Jello Biafra and the Guantanamo School of Medicine – The Audacity of Hype

So. Finally, 23 years after the Dead Kennedys broke up and after innumerable collaborations with the Melvins, D.O.A., Nomeansno and Al Jourgensen of Ministry, Jello Biafra’s gone and got himself a new band. And bloody brilliant they are too. On The Audacity of Hype the Guantanamo School of Medicine provide a stunningly aggressive backing to Jello’s frenzied rants about the evils of the Bush administration, the ‘prison-industrial complex’, Republican sex scandals and shopping. Yes, shopping.

Jello’s in fantastic form on the album, delivering his razor-sharp satire with a smirking knowingness and wit that pulverises all in its path. The band keeps up with him every step of the way, the twin guitar assault of Ralph Spight and Kimo Ball moving along the punk spectrum from Stooges-like squalls of metallic noise to Dead Kennedys-esque spy themes as Jon Weiss’s brutal drumming drives the band forward.

The album opens with ‘The Terror of Tinytown’, an apocalyptic look at Bush’s last days in office. A stunning opener, it starts off with a melodic rock intro before the drums kick in and the guitars go into overdrive. Fantastic lyrically and musically, it’s a great way to start the album, although Bush-bashing over a year after he left office seems redundant now, especially as the album’s cover seems to suggest that the Obama administration would be Jello’s target.

The next song is ‘Clean As a Thistle’, a stream-of-consciousness rant from the point of view of a sex-obsessed Family Values politician. Its venomous lyrics are delivered with customary sneer by Biafra, who uses his voice almost as a fifth instrument in the song, his high warbling acting as a counterpoint to the distorted squalling of the guitars, the rhythm section barely keeping the song from exploding into a scream of righteous fury.

This is followed by ‘New Feudalism’, a new recording of a song Biafra performed live at the anti-WTO protests in Seattle years ago.
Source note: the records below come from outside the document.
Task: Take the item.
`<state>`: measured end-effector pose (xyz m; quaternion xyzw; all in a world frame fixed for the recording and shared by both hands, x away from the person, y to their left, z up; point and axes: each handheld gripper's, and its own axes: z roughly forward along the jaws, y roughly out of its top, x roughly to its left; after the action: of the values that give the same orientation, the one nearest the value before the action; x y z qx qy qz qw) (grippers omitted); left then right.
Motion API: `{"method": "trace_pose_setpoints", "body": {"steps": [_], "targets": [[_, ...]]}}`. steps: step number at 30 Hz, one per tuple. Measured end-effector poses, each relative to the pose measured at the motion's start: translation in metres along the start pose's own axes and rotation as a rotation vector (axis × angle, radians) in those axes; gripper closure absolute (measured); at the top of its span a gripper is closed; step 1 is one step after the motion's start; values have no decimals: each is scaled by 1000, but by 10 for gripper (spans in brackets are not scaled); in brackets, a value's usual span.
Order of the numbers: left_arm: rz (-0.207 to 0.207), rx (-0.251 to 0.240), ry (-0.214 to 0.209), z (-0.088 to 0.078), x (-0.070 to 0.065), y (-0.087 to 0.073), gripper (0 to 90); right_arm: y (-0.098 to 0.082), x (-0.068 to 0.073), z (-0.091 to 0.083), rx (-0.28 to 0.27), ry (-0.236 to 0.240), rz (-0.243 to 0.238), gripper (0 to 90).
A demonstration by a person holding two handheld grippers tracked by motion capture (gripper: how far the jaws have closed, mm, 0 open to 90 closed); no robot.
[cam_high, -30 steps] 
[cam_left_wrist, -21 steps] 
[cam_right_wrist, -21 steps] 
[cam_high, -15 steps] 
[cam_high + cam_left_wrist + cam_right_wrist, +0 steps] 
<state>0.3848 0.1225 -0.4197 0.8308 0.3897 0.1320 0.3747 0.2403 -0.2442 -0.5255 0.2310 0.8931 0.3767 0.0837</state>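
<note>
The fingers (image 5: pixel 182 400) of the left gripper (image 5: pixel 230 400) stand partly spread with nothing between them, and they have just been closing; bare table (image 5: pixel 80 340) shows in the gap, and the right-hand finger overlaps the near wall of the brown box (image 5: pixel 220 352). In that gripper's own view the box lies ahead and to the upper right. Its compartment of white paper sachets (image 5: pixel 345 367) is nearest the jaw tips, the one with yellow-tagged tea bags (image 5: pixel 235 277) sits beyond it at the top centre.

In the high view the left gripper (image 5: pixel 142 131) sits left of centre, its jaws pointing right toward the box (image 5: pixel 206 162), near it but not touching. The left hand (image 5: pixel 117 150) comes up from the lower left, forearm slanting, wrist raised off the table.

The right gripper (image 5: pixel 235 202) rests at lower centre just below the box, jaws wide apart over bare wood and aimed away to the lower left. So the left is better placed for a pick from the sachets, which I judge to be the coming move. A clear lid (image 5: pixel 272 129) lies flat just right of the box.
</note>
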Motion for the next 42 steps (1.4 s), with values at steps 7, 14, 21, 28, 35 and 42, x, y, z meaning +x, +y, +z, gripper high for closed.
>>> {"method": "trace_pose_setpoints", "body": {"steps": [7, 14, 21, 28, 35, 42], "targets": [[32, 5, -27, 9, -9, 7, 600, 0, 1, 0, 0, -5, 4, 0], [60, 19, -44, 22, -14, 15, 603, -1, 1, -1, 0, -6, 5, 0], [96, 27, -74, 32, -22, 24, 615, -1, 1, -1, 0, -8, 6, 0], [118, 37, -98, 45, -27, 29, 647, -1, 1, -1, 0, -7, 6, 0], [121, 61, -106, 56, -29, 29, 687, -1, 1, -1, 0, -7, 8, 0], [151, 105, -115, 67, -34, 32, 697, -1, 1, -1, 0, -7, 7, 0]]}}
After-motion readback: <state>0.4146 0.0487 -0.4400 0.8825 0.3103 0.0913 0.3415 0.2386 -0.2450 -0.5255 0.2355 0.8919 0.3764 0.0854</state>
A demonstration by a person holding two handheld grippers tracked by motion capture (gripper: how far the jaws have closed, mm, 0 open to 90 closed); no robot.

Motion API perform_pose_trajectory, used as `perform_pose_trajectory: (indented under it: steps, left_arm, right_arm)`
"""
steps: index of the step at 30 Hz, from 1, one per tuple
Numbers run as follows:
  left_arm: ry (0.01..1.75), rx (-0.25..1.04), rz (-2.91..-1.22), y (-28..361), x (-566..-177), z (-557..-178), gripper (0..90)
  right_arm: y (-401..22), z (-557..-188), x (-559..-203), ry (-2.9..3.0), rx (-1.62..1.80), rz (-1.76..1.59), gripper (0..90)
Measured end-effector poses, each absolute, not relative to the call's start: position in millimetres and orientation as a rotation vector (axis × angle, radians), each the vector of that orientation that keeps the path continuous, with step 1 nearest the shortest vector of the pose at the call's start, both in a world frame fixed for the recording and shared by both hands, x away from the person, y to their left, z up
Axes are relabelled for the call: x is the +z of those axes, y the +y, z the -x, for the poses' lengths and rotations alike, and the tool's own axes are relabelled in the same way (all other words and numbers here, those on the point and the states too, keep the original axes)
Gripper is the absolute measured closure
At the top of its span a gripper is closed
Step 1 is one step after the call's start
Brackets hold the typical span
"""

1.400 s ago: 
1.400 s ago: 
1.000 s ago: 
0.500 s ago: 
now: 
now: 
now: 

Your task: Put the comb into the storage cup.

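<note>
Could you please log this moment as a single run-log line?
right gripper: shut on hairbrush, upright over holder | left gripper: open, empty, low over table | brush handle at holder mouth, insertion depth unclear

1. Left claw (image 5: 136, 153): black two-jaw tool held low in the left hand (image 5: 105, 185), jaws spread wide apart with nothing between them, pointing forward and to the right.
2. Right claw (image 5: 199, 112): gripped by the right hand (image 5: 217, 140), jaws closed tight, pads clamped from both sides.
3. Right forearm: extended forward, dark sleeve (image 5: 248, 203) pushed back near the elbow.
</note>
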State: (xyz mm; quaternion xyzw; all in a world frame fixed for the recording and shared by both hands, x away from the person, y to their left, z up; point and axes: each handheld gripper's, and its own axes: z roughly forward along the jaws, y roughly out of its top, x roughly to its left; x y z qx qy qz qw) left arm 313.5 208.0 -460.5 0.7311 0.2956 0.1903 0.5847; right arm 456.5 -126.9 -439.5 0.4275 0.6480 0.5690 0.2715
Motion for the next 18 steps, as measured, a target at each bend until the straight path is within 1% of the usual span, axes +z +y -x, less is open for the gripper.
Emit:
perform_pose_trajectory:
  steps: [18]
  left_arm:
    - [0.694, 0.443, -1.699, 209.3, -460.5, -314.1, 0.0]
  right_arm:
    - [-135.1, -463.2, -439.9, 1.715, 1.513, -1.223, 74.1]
The lyrics haven’t dated at all; in fact they may be more relevant now than then. The twin guitars add a new urgency to the track and a new metal-based guitar approach replaces the slightly surf-tinged guitar of the earlier recording.

Another new song, ‘Panic Land’ comes next, a satirical look at people who are duped by the news into seeing danger everywhere they turn backed by crunchy guitars and some truly brutal drumming courtesy of Weiss. Another re-recording of a song from the Battle in Seattle follows in the shape of ‘Electronic Plantation’, which offers a beautiful bass opening and some wonderful wordplay from Jello, who’s on top lyrical form throughout the album.

‘Three Strikes’ slows the pace a little with a melodic drumbeat and slow spaghetti western opening before the guitars tear in and Jello begins his attack on the three-strikes rule with the immortal words “When they came for the Jews I didn’t protest, I wasn’t a Jew”. Thought-provoking lyrics and crunchy guitars make this one of the best songs on the album.

From here the album continues in its metallic punk attack with ‘Strength Thru Shopping’ and ‘Pets Eat Their Master’, ending with the pseudo-anthem ‘I Won’t Give Up’. A sublime slice of righteous anger and hope for the future live, the album version loses some of its emotion but none of its relevance.

The only thing that spoils the perfection of the album is the hidden track. Oh, the hidden track. Why, Jello, why? It seems to be the whole album played at hyper speed, squeezing its twenty minute run time into incomprehensible noise that lasts for two hideous minutes. It’s awful and pointless and we will not speak of this again.

Overall, The Audacity of Hype is a fantastic return to form for Jello. Despite the outdated topics of a few of the songs, the album offers a thought-provoking, intelligent and funny critique of American politics set to some of the most powerful punk music around. You need this album in your life.